Les insurgés «veulent que cet été soit le plus sanglant», a déclaré le ministre à des journalistes à Kaboul.
«Ils ont des raisons politiques à ça. (...) Ils veulent envoyer un message à la communauté internationale: même si vous envoyez plus de soldats, nous continuerons à mener nos attaques terroristes», a-t-il ajouté.
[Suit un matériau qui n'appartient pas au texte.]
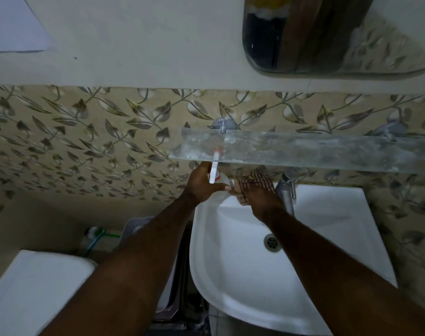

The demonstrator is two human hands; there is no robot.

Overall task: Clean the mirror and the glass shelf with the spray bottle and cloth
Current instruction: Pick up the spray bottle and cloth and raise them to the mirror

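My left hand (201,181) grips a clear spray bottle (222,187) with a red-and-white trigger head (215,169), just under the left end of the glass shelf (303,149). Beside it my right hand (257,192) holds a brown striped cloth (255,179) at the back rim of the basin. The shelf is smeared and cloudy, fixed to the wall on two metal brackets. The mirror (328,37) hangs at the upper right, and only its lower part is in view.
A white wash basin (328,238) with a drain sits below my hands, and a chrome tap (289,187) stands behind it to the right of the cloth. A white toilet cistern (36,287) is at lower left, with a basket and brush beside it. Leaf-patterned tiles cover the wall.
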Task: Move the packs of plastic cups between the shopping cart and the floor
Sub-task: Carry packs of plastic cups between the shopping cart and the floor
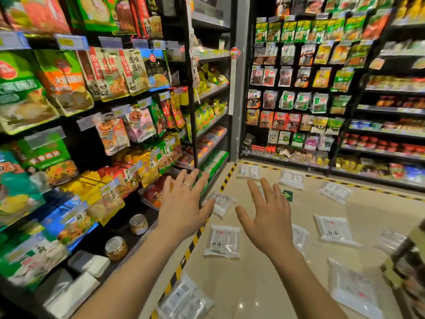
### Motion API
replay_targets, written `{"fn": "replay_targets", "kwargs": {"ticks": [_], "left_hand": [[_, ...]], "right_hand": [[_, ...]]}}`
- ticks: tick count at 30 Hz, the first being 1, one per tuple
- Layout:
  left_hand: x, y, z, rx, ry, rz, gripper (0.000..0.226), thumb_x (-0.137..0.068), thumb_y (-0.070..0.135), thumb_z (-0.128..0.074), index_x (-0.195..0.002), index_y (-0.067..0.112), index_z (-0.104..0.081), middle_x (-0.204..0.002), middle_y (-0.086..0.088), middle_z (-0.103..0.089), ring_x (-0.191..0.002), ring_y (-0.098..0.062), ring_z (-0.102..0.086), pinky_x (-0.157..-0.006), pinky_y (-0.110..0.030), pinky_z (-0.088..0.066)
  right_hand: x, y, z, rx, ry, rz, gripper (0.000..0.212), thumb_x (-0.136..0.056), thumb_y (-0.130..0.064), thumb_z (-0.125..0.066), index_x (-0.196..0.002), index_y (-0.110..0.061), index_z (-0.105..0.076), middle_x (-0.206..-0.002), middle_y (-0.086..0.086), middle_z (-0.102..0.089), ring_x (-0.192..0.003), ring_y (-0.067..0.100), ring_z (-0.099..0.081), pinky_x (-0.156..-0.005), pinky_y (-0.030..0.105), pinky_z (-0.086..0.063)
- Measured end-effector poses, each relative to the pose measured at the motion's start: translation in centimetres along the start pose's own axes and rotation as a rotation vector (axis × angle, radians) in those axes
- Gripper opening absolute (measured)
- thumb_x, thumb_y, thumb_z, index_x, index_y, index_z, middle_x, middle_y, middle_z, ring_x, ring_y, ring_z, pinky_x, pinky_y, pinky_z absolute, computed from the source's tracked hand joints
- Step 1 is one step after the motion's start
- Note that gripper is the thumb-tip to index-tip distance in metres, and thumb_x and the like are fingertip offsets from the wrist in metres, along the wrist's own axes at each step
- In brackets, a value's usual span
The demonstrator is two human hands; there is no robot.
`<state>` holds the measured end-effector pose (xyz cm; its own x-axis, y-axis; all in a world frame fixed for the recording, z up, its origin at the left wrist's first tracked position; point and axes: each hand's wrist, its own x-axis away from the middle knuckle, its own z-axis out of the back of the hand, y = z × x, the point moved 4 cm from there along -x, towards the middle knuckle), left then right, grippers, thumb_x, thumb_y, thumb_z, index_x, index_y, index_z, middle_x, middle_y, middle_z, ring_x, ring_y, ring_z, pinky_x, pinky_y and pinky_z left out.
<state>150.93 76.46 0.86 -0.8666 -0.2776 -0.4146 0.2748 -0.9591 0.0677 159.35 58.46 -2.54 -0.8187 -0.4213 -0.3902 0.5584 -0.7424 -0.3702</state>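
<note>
Plastic cup packs (222, 241) lie scattered over the pale floor (264, 284) of a shop aisle, about ten in view, from twelve o'clock near the far shelves round to six o'clock at the bottom of the frame. No pack is in either hand. A blurred shape (409, 261) at the four o'clock edge may be the shopping cart, but it is too smeared to tell, and no pack can be seen in it. On this showing, if the packs are bound for the cart, nearly all the gathering is left to do; if they were being laid out on the floor, that work looks largely done.

Both arms reach forward over the floor. The left hand (184, 208), a ring on one finger, has its fingers (181, 180) spread wide and straight, holding nothing. The right hand (269, 217) matches it, fingers (254, 192) wide and empty.

One pack (224, 204) shows between the two hands, at three o'clock of the left hand, just past its thumb. A second sits lower, between the wrists, at five o'clock of the left hand and seven o'clock of the right. A third (334, 230) lies well apart at three o'clock of the right hand. None touches a finger; how high the hands hang above the floor cannot be judged.

Stocked shelves (92, 111) line the nine o'clock side, edged by a black-and-yellow tape strip (195, 238).
</note>
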Motion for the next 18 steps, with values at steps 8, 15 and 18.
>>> {"fn": "replay_targets", "kwargs": {"ticks": [8,15,18], "left_hand": [[-6.5,-3.2,-9.1,0.044,-0.085,-0.148,0.066,-0.093,0.062,-0.029,-0.15,0.029,-0.036,-0.154,0.0,-0.039,-0.144,-0.026,-0.029,-0.117,-0.05,-0.015],[-11.6,-11.8,-21.3,0.105,-0.286,-0.253,0.072,-0.09,0.064,-0.023,-0.148,0.025,-0.041,-0.151,-0.003,-0.043,-0.14,-0.029,-0.036,-0.111,-0.056,-0.029],[-12.2,-15.6,-27.6,0.144,-0.39,-0.259,0.075,-0.088,0.064,-0.022,-0.148,0.024,-0.04,-0.152,-0.004,-0.042,-0.141,-0.03,-0.035,-0.113,-0.057,-0.026]], "right_hand": [[-3.7,1.5,-7.5,0.045,-0.028,-0.158,0.075,-0.084,-0.068,-0.019,-0.153,-0.036,-0.023,-0.162,0.001,-0.018,-0.149,0.031,-0.01,-0.118,0.049,-0.012],[-6.7,0.4,-20.3,0.043,-0.157,-0.394,0.083,-0.079,-0.07,-0.011,-0.154,-0.037,-0.015,-0.164,0.001,-0.01,-0.15,0.029,-0.004,-0.118,0.046,-0.009],[-6.8,0.1,-26.8,0.013,-0.209,-0.502,0.083,-0.079,-0.071,-0.012,-0.155,-0.036,-0.014,-0.164,0.001,-0.011,-0.15,0.029,-0.005,-0.118,0.045,-0.01]]}}
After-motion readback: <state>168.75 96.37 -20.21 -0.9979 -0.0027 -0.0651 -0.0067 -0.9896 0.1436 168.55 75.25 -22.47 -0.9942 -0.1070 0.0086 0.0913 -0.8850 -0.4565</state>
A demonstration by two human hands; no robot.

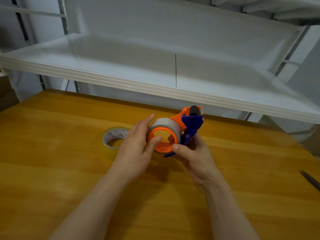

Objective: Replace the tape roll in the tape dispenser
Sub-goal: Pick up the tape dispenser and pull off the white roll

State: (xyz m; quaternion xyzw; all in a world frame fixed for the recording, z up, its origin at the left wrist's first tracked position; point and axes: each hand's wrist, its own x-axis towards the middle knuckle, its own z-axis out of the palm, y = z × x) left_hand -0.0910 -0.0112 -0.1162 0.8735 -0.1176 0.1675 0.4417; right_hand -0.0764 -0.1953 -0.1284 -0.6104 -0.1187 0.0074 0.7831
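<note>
An orange and blue tape dispenser (189,125) is held above the wooden table (69,170), with a clear tape roll (166,125) sitting on its orange hub. My right hand (194,156) grips the dispenser's blue handle from below, thumb on the hub's rim. My left hand (138,144) lies against the roll's left side, fingers fairly straight and thumb touching the orange rim. A second, thin tape roll (113,137) with a printed core lies flat on the table, left of my left hand.
A white shelf (155,87) juts out over the table's far edge. A dark pointed tool (310,179), perhaps scissors, pokes in at the right edge of the table. Cardboard shows at the far left.
</note>
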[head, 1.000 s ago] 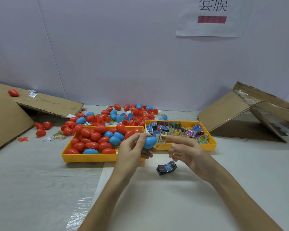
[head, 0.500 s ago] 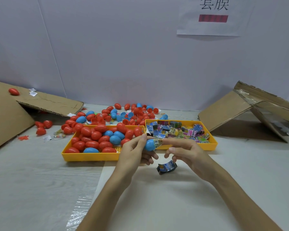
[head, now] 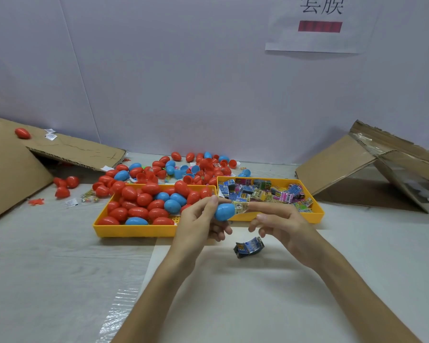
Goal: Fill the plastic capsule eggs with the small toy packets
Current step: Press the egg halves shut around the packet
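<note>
The small printed toy packet point(head: 240, 207) has gone further into the blue plastic egg half point(head: 224, 212), held above the surface point(head: 282, 293). The left hand point(head: 198, 225) keeps its grip clamped on the shell. The right hand point(head: 285, 219) presses with a forefinger, though whether its grip pinches I cannot tell. The packet looks light and crinkly, so push its tail end.

We face a plain white panel wall point(head: 183, 70) bearing a white paper sign point(head: 320, 40) with black characters and a red bar. Our pale grey counter point(head: 47, 268) carries a leaning brown cardboard sheet on the left point(head: 10, 174) and another on the right point(head: 337, 162).
</note>
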Motion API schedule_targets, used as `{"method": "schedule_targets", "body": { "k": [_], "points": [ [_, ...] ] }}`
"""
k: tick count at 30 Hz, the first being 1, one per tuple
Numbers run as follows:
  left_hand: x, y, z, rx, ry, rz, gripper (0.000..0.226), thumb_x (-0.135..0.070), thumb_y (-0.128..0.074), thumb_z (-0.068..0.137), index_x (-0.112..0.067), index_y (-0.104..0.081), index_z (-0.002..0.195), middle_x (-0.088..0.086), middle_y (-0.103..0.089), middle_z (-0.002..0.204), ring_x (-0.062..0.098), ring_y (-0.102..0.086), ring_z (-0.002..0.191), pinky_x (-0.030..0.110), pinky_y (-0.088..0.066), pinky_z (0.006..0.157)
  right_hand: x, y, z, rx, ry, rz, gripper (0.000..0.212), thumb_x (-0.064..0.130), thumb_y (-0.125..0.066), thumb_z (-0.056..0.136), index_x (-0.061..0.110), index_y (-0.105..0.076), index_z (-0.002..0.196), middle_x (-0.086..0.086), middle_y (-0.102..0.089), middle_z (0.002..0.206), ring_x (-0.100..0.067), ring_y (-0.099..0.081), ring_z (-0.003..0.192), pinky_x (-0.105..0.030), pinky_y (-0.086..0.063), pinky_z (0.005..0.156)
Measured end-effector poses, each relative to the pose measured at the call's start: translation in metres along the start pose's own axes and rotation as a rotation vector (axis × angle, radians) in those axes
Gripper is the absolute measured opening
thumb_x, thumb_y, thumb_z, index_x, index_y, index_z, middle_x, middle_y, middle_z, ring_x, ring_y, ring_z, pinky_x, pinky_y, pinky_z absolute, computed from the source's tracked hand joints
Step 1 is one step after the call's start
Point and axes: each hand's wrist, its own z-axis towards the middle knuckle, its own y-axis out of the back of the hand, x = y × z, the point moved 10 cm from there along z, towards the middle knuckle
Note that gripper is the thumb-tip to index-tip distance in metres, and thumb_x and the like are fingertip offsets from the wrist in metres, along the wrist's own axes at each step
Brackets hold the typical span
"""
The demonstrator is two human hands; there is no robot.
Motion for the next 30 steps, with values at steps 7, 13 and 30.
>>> {"method": "schedule_targets", "body": {
  "k": [7,13,30],
  "points": [
    [0.000,-0.003,-0.001,0.022,-0.027,0.049,0.033,-0.042,-0.046,0.104,-0.025,-0.074,0.103,0.008,-0.071,0.066,0.011,-0.060,0.054,0.022,-0.052,0.055,-0.002,-0.005,0.000,0.054,0.004,-0.080,0.027,0.021,-0.072,0.085,0.029,-0.078,0.111,-0.007,-0.075,0.114,-0.023,-0.071,0.083,-0.025,-0.054,0.071],
    [0.002,-0.009,-0.001,0.063,-0.023,0.119,0.030,-0.042,-0.045,0.104,-0.024,-0.070,0.101,0.008,-0.074,0.069,0.011,-0.062,0.054,0.022,-0.052,0.055,0.010,0.009,0.001,-0.141,0.184,-0.279,0.021,0.003,-0.071,0.089,0.022,-0.080,0.092,-0.006,-0.076,0.082,-0.024,-0.074,0.071,-0.024,-0.054,0.061],
    [0.004,-0.018,-0.001,0.100,-0.033,0.096,0.033,-0.041,-0.044,0.104,-0.022,-0.071,0.105,0.008,-0.074,0.070,0.012,-0.066,0.057,0.022,-0.055,0.059,0.022,0.002,-0.002,-0.196,0.361,-0.469,0.015,0.004,-0.080,0.082,0.019,-0.076,0.085,0.009,-0.068,0.084,-0.019,-0.067,0.071,-0.037,-0.059,0.065]
  ]
}}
Près de 21 000 soldats essentiellement américains ont commencé à arriver dans le pays, en renfort aux quelque 70 000 militaires déjà présents, en vue des élections.
Néanmoins, selon le ministre, les attaques d'insurgés ont augmenté de 40% cette semaine par rapport à la semaine précédente, tuant 48 civils, 30 policiers et 176 rebelles, un bilan auquel il faut ajouter des dizaines de blessés.
«Nos pertes civiles ont augmenté de 10%, celles de la police sont restées stables et les pertes ennemies ont augmenté de 45%», a assuré M. Atmar.
IL a accusé des «éléments étrangers» d'être derrière les violences, comme le font souvent les responsables afghans pour désigner le soutien d'insurgés pakistanais à leurs homologues afghans.
«La décision d'augmenter les violences n'a pas été prise en Afghanistan (...) mais en dehors du pays, (la rébellion) est financée et équipée en dehors de l'Afghanistan», a-t-il affirmé.